EXERCISE OBJECTIVE.
Return the data below exactly, but only from the line containing "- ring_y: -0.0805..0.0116" through the line containing "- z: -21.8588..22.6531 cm", with both of those lines included.

——

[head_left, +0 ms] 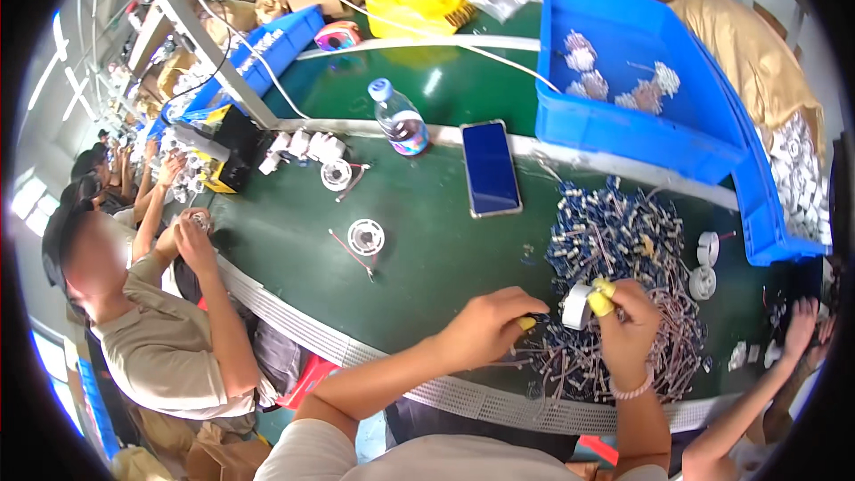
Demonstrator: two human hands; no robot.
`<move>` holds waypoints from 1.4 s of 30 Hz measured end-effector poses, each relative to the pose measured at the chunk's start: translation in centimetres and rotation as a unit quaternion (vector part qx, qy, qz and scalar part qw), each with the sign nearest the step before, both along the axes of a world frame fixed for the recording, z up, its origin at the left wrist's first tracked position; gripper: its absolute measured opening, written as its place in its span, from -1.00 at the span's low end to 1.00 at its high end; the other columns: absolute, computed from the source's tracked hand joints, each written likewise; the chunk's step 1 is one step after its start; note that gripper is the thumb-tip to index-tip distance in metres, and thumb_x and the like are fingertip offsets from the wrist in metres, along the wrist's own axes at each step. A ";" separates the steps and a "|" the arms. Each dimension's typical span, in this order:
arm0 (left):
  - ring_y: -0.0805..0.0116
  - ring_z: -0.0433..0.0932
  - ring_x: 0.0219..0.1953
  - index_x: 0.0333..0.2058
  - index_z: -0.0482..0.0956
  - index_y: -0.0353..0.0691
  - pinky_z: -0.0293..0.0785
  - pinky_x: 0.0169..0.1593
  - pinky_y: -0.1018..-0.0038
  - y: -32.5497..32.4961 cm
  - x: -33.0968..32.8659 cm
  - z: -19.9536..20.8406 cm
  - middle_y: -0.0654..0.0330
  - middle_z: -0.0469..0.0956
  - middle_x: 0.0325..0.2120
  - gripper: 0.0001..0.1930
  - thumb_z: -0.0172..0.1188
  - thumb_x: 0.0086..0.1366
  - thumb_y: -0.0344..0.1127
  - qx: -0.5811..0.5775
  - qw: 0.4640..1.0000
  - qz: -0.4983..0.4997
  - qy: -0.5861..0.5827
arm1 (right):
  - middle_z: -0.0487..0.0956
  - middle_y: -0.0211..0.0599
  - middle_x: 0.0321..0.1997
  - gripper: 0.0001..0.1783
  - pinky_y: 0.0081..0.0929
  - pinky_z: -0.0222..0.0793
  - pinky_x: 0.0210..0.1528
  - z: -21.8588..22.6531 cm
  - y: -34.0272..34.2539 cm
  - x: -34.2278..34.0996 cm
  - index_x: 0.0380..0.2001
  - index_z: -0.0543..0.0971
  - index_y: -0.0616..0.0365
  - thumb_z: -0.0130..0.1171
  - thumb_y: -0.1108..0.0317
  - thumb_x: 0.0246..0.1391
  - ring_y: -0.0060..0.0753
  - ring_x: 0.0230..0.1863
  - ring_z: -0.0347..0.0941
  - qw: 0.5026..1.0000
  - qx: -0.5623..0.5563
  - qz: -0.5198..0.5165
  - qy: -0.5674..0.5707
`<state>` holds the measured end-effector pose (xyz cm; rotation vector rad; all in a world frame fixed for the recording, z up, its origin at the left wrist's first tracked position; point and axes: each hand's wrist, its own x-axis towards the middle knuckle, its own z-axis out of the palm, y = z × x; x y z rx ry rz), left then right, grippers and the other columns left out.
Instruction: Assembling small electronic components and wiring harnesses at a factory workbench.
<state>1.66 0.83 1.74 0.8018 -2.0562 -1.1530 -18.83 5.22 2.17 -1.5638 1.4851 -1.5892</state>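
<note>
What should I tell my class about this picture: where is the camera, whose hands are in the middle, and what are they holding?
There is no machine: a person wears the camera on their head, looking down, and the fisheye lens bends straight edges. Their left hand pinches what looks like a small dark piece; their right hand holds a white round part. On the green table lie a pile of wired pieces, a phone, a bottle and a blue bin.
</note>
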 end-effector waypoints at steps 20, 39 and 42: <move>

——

RESPONSE AREA.
  - ring_y: -0.0805..0.0116
  - ring_z: -0.0433..0.0932
  - ring_x: 0.0219..0.1953
  - index_x: 0.0333..0.2058
  - index_z: -0.0482..0.0956
  - index_y: -0.0353..0.0691
  - pinky_z: -0.0293..0.0785
  - pinky_x: 0.0169..0.1593
  - pinky_y: -0.1018..-0.0038
  - y: -32.5497..32.4961 cm
  - x: -33.0968..32.8659 cm
  - z: -19.9536..20.8406 cm
  - middle_y: -0.0654..0.0330
  - middle_z: -0.0469..0.0956
  - middle_x: 0.0325..0.2120
  - gripper: 0.0001..0.1930
  - thumb_z: -0.0172..0.1188
  - thumb_x: 0.0086..0.1366
  - thumb_y: -0.0344..0.1127
  - qx: -0.5811..0.5775
  - qw: 0.4640..1.0000
  - qz: -0.4983..0.4997
  - qy: -0.5861..0.5827
arm1 (right):
  - middle_z: -0.0487..0.0956
  - middle_y: -0.0211..0.0599
  - middle_x: 0.0321..0.1997
  - gripper: 0.0001..0.1783
  - pinky_y: 0.0081..0.0929
  - pinky_z: -0.0222..0.0793
  - pinky_x: 0.0210..0.1528
  - z: -21.8588..22.6531 cm

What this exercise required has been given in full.